Wage pun merasakan pahitnya kehidupan. Berkali-kali mengejar berita, berkali-kali berpindah redaksi
hingga membawa langkahnya ke Batavia. Pusat pemerintahan dan juga pergerakan politik.

 Wage tak peduli dengan penghasilan kecilnya, tak peduli dengan rumahnya yang biasa saja. Dirinya
semakin dekat dengan rakyat, dirinya semakin dekat dengan mimpi terjun ke dalam politik yang
membuatnya tetap bertahan di sini.

  Pada suatu siang di tahun 1928, harinya dengan rutinutas biasanya, Wage membaca artikel yang
dirilis majalah terbitan Solo, "Timbul". Dalam artikel tersebut, para komposer Indonesia ditantang untuk
menciptakan lagu kebangsaan.
  Wage kembali ke rumahnya. Mengeluarkan kertas-kertas partitur kosong, mulai mengarangsemen
lagu kebangsaan. Berhari-hari dirinya larut mengerjakan komposisi yang akan mengubah sejarah bangsa
ini. Sebuah komposisi yang terlukis semangat, harapan, serta doa bangsa ini kepada tanah airnya.

 Manuskrip notasi berjudul "Lagu Kebangsaan", dengan catatan di atas bar pertama "Djangan terlalu
tjepat," dan angka 4/4 di samping treble cleff. "Indonesia Raya" lahir.

  Menjelang Kongres Pemuda II, dalam keperluan liputan koran Sin Po-nya, Wage pergi menemui
Soegondo Djojo Puspito. Mengetahui ketenaran Wage, Soegondo memintanya untuk membawakan
komposisinya.

  Wage akhirnya akan memainkan biolanya kembali di hadapan publik setelah sekian lama. Suasana
malam itu tegang, semua orang menunggu 'premiere' lagu kebangsaan mereka. Agen-agen kolonial yang
berada di sudut ruangan memandanginya.

 Ia mengangkat biolanya, mengangkat pula bownya, mulai menyetem satu per satu senarnya. Setelah
dirasa keempat senarnya in tune, Wage menghela napasnya. Ia menaruh bownya di atas senar,
menggeseknya ke bawah dengan dinamik forte. Mengejutkan orang-orang yang mengelilinginya. Lagu
tersebut semakin keras semakin berjalan. Nadanya yang sederhana dan mudah diingat, nadanya yang
membangkitkan dan membakar semangat siapa pun yang mendengarnya. Ritardando di akhir
komposisinya membuat hanyut orang-orang yang berada di kongres tersebut.

  Pada 28 Oktober 1928, "Lagu Kebangsaan" yang kelak akan disebut "Indonesia Raya" pertama kali
ditampilkan. Betapa beruntungnya orang-orang yang hadir pada hari itu. Sang komposerlah yang
langsung membawakan komposisinya bersaman dengan biola kesayangannya.

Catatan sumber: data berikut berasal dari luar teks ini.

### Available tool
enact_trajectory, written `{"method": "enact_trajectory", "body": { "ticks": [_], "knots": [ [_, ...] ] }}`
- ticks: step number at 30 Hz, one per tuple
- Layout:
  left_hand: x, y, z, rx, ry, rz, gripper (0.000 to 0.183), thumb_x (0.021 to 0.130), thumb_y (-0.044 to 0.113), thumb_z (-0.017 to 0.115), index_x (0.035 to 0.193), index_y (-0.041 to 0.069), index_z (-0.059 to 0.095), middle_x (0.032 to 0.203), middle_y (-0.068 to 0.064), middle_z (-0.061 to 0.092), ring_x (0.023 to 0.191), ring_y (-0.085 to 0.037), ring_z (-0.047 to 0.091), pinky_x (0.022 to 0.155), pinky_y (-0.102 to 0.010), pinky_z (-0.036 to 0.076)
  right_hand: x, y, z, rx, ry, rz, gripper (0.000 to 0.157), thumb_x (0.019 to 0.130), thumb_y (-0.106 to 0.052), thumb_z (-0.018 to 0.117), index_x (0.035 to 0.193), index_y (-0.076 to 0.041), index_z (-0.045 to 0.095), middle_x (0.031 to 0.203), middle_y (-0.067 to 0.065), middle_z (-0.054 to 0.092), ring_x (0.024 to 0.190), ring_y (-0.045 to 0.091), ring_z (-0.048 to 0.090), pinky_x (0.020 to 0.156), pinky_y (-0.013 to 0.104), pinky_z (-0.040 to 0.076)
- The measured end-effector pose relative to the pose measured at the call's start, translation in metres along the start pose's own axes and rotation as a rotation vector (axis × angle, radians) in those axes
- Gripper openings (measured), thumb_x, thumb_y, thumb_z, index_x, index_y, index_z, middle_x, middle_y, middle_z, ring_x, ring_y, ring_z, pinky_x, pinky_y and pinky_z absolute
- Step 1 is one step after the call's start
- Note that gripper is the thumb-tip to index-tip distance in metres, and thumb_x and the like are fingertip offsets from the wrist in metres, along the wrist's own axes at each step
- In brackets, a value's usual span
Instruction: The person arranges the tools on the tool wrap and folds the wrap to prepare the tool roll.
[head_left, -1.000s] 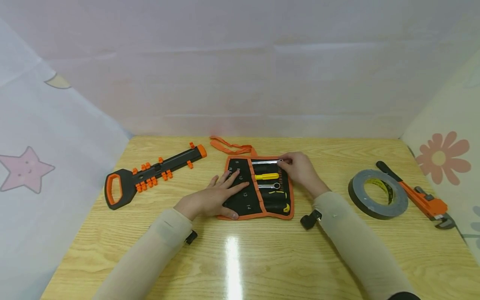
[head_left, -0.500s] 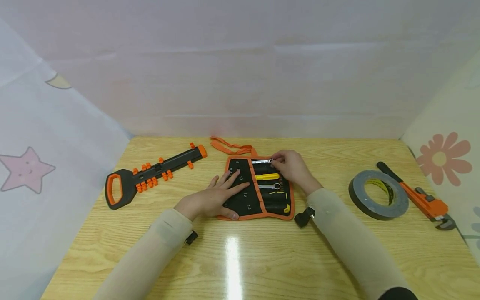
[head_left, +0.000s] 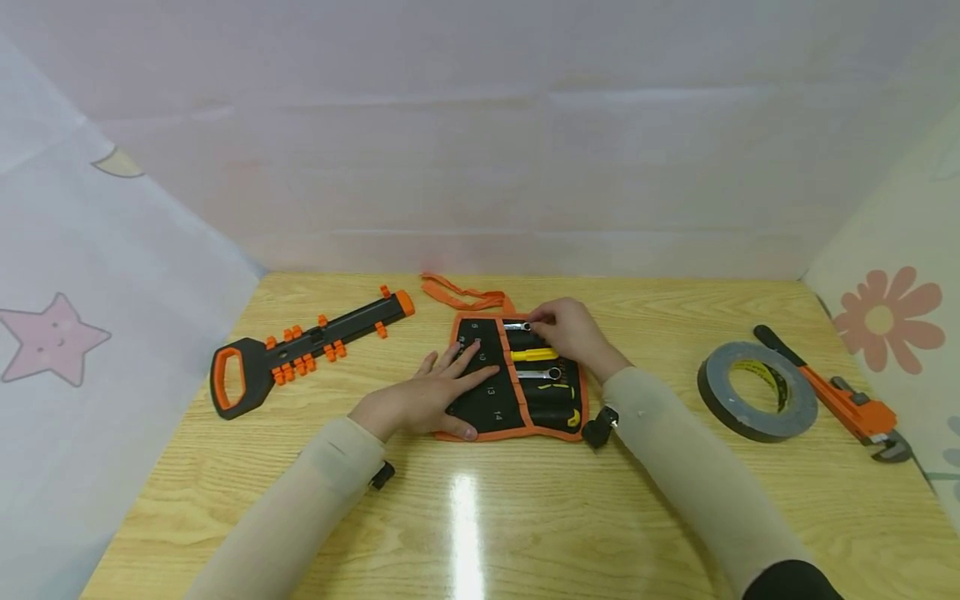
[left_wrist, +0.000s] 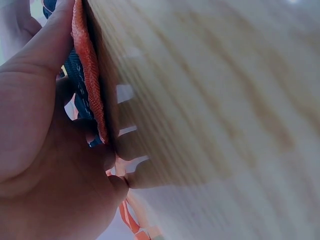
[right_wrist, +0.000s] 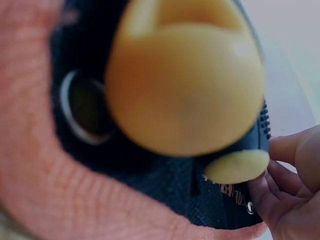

 Namun Tak lama, pemerintah melarang rakyatnya untuk menyanyikan lagu ini, menangkap pula Wage
dan dijebloskannya ke dalam penjara. Kondisi kesehatannya kian menurun. Hingga akhirnya pemerintah
memutuskan untuk memulangkannya setelah melihat kondisi Wage yang melemah.

  Surabaya, 17 Agustus 1938, Wage menghembuskan napas terakhirnya, terbaring kaku di atas
ranjangnya. Meninggal sebelum merasakan kemerdekaan. Meninggal sebelum dirinya sempat
mendengar karyanya diperdengarkan.

 Ah iya, biola yang dibuat oleh Nicolaus Amatus Fecit disimpan dan dirawat oleh kakaknya, Reokijem.
Hingga akhirnya diserahkan kepada Museum Sumpah Pemuda di hari peresmiannya pada 1974. Kini
dirinya diam membisu di dalam kotak kaca. Dijadikan simbol dari museum tersebut.